Of the many aphorisms that I enjoy using, one of my favorites is

When all you have is a hammer, everything looks like a nail.

I pull this one out when someone is using some system in an inappropriate way.  People get so comfortable with their favorite tools, they use them for everything even when a better solution is readily available.

This is an easy accusation for an IT person to make.  Most software systems are so complicated that it is easier for a user to twist an existing system into an unusual solution than it is to learn some completely arcane new system.  People just want to solve problems and get on with their jobs and lives.  I know this is hard to believe, but they don’t look forward to exploring and mastering that latest version of some new desktop application.

Those of us in IT would do well to listen to our own advice.

How many times, when asked to help solve some problem, do we immediately reach for a computer?  Typically, the answer is “all of the time.”  We’re in IT; we know how to make computers do interesting things; therefore every problem can be solved with some technology-based solution.

Wrong.
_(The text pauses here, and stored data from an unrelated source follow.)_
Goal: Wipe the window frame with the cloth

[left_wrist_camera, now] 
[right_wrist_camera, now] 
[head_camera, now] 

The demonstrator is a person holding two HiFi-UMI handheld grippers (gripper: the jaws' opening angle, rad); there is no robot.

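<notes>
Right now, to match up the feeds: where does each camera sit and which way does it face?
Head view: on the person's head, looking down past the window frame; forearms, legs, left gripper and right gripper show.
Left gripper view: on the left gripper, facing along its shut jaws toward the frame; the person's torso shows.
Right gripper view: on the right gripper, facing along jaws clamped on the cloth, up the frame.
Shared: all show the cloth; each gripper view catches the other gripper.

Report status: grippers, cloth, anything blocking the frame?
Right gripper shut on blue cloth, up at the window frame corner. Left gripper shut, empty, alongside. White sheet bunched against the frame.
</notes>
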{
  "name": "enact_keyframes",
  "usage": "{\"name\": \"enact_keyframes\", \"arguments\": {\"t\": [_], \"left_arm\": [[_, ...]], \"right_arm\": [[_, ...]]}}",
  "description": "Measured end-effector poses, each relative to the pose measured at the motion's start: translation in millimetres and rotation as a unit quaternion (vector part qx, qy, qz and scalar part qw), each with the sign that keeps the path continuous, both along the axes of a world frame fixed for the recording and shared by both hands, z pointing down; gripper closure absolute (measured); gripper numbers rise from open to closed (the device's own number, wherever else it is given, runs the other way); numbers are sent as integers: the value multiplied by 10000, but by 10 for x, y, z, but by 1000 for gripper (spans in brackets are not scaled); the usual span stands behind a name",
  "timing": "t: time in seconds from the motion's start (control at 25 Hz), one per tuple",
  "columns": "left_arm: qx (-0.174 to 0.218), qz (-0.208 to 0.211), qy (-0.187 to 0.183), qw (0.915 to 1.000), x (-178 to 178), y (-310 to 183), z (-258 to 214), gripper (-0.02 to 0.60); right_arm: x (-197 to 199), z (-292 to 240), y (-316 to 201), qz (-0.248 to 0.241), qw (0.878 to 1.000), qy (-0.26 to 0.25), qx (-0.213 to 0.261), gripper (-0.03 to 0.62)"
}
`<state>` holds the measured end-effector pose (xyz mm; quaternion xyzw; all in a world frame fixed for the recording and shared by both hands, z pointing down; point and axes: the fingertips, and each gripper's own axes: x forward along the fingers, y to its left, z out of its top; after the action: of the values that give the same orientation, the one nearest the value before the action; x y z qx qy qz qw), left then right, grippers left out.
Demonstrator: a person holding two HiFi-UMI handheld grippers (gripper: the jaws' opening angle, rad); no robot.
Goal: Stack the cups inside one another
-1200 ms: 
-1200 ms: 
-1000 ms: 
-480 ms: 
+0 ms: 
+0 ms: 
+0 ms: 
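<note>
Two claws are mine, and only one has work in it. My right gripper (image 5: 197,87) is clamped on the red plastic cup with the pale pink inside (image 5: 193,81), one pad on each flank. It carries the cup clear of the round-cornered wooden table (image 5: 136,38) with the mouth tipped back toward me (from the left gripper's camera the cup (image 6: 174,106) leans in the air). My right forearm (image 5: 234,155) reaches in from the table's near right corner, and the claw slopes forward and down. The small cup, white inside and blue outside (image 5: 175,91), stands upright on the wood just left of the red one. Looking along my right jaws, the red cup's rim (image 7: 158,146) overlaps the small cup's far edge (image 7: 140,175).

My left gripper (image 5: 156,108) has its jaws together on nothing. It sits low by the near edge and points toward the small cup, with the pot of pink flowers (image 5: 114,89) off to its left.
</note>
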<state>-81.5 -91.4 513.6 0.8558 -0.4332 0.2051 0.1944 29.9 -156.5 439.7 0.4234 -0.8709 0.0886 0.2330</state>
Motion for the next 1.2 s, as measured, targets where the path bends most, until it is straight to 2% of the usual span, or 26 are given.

Wrong, wrong, wrong.

Many problems do not exist for want of a technology solution.  In fact, many of the day-to-day business problems we encounter are rooted in process, flow, and data collection.  While you can certainly throw software at all of those areas, you can also fix a lot of issues by talking to people, understanding their real needs, and proposing ways to change things in a non-technical way.

Within IT, we have developed a broad range of skills that are not rooted in technology.  Process analysis, data management, project management, user interface design, audit and compliance, risk management: the list is long.  Why, then, when someone is gracious enough to give us the opportunity to help, do we reach for the hardware?  We perpetuate the perception that we are nothing more than geeks, when if fact we have so much more to offer.

I’ve been on projects where the real solution was to have a user interface designer rework a paper form layout.  I’ve seen errant projects saved by sharing good project management skills.  I’ve seen business processes reworked by applying disaster recovery discipline.  In all of these cases, not a single line of code was written in pursuit of a solution.  Instead, IT people spent time listening, sharing, and collaborating to help users do their jobs more effectively.

People in IT chafe at being known solely for their technical expertise, yet we fall into our old habits when confronted with a problem.  We need to follow our own advice, set down the hammer of technology, and look for effective non-technical solutions to many of the problems we’re asked to solve.  We’ll grow in our ability to be of service, and we’ll begin to build a better reputation with our end users.